Problem to solve: Check each line of the records below for the word "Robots" and copy those where it appears.

Start of Exercise materials

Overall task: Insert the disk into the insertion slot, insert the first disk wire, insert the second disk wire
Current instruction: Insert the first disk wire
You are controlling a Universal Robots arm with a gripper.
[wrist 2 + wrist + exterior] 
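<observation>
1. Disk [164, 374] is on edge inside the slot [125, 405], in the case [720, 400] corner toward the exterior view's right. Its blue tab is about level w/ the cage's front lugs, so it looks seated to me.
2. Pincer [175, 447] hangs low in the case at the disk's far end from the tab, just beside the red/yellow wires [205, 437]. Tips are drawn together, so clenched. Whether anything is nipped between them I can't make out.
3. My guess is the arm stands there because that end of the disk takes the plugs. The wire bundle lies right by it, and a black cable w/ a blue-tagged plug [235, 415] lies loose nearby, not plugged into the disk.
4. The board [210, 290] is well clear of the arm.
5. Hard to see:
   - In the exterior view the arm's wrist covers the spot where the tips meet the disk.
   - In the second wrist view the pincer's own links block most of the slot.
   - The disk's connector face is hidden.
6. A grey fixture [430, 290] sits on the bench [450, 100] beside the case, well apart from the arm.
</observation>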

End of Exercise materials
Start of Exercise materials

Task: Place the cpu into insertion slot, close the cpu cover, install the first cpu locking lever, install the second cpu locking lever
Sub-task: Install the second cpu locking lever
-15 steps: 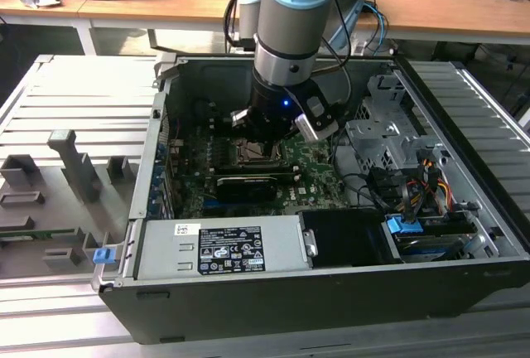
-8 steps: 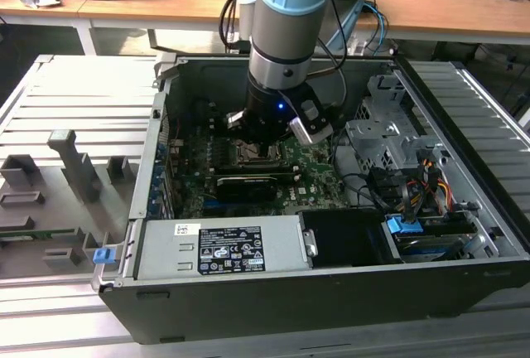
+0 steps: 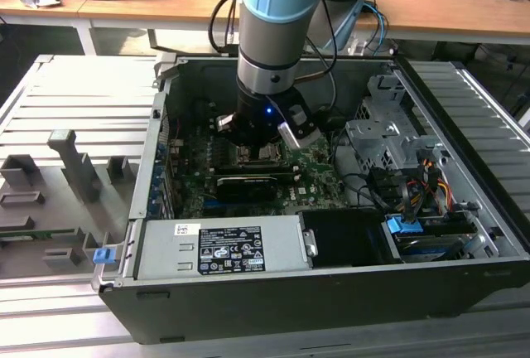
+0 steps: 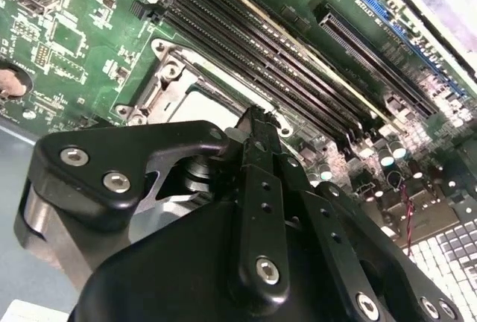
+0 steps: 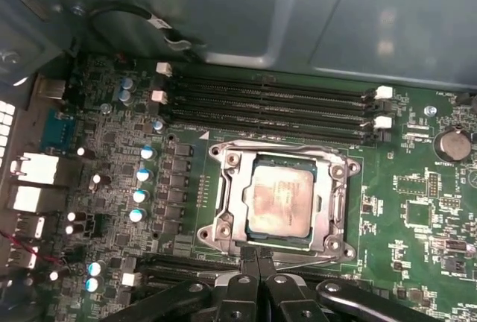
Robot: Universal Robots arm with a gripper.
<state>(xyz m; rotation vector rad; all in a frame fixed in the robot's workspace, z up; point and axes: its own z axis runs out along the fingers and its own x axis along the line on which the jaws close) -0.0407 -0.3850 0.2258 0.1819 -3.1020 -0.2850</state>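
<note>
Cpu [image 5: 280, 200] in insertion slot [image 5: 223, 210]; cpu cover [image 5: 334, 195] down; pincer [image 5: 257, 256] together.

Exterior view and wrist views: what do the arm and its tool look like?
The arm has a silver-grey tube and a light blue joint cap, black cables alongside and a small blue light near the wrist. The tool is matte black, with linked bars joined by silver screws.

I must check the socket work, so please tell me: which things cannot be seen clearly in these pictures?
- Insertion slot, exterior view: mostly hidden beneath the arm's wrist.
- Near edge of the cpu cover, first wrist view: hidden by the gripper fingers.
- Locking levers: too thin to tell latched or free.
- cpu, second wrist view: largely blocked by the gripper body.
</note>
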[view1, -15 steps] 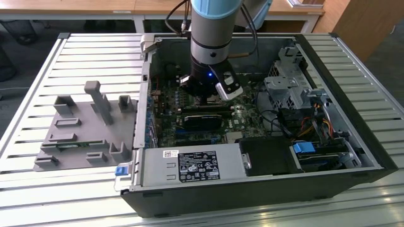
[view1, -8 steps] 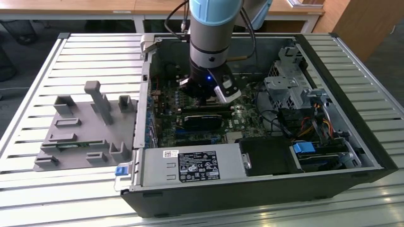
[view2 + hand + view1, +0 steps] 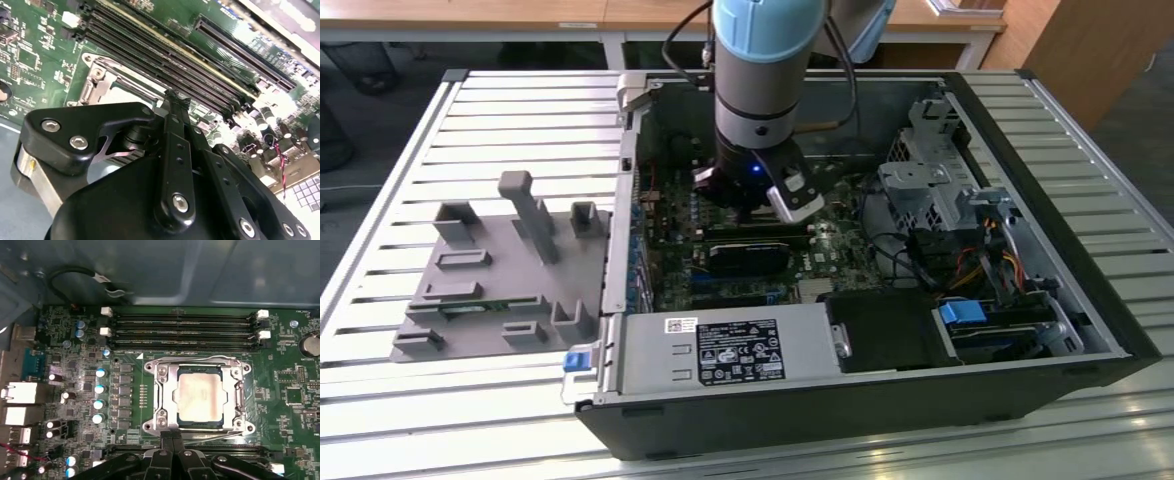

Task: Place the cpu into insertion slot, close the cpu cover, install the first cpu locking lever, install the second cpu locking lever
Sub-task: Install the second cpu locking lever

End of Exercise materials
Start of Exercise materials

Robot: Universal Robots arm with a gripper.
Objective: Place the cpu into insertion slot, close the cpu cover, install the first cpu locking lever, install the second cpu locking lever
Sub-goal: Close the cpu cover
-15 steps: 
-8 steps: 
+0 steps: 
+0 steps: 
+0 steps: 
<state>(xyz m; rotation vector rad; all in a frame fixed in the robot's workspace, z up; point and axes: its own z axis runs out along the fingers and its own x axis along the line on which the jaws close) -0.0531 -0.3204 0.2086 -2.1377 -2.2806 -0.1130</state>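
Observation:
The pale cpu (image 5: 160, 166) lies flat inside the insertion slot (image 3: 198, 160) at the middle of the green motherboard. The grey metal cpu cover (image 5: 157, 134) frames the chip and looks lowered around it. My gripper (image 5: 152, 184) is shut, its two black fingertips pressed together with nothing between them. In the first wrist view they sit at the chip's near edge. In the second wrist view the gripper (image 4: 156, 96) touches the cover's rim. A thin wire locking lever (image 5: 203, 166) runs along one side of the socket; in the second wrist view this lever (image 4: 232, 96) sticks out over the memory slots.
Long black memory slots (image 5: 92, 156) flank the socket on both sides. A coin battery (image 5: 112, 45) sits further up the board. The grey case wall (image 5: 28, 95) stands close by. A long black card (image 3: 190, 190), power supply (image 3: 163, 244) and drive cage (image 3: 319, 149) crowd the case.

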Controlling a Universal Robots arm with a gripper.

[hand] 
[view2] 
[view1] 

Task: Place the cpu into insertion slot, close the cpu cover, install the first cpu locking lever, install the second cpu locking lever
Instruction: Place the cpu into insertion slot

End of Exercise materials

Exercise solution:
You are controlling a Universal Robots arm with a gripper.
Robot: Universal Robots arm with a gripper.
Robot: Universal Robots arm with a gripper.
Controlling a Universal Robots arm with a gripper.

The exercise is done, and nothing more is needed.